What the exercise asks>
Everything in the listing below needs to be returned word for word.

------ Data block ------

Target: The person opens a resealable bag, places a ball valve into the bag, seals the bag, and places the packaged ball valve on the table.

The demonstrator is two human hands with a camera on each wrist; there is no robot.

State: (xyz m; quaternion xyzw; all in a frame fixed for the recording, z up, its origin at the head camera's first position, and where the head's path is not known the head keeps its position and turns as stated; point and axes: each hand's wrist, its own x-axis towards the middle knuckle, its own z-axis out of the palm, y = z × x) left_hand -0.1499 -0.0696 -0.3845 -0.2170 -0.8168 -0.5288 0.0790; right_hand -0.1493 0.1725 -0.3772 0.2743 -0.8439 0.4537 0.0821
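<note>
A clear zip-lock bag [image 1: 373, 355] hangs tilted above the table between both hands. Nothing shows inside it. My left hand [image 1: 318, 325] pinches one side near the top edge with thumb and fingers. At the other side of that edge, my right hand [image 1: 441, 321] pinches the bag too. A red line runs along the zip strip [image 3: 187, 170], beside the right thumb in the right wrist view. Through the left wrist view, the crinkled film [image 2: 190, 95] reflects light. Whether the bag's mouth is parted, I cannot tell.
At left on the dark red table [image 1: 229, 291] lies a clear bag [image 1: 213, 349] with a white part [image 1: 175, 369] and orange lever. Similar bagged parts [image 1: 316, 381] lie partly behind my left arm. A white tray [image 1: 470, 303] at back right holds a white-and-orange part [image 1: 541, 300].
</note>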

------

Problem solution>
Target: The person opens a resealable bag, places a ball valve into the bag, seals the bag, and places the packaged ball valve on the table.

The demonstrator is two human hands with a camera on each wrist; there is no robot.

State: (xyz m; quaternion xyzw; all in a frame fixed for the recording, z up, its origin at the head camera's first position, and where the head's path is not known the head keeps its position and turns as stated; point and axes: each hand's wrist, its own x-axis towards the middle knuckle, its own z-axis out of the palm, y = z × x) left_hand -0.1499 -0.0696 -0.3845 -0.2170 -0.8168 -0.5288 0.0790; right_hand -0.1493 0.1725 -0.3772 0.2743 -0.8439 0.4537 0.0821
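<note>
A clear zip-lock bag [image 1: 373, 355] hangs tilted above the table between both hands. Nothing shows inside it. My left hand [image 1: 318, 325] pinches one side near the top edge with thumb and fingers. At the other side of that edge, my right hand [image 1: 441, 321] pinches the bag too. A red line runs along the zip strip [image 3: 187, 170], beside the right thumb in the right wrist view. Through the left wrist view, the crinkled film [image 2: 190, 95] reflects light. Whether the bag's mouth is parted, I cannot tell.
At left on the dark red table [image 1: 229, 291] lies a clear bag [image 1: 213, 349] with a white part [image 1: 175, 369] and orange lever. Similar bagged parts [image 1: 316, 381] lie partly behind my left arm. A white tray [image 1: 470, 303] at back right holds a white-and-orange part [image 1: 541, 300].
</note>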

The response to the exercise is now complete.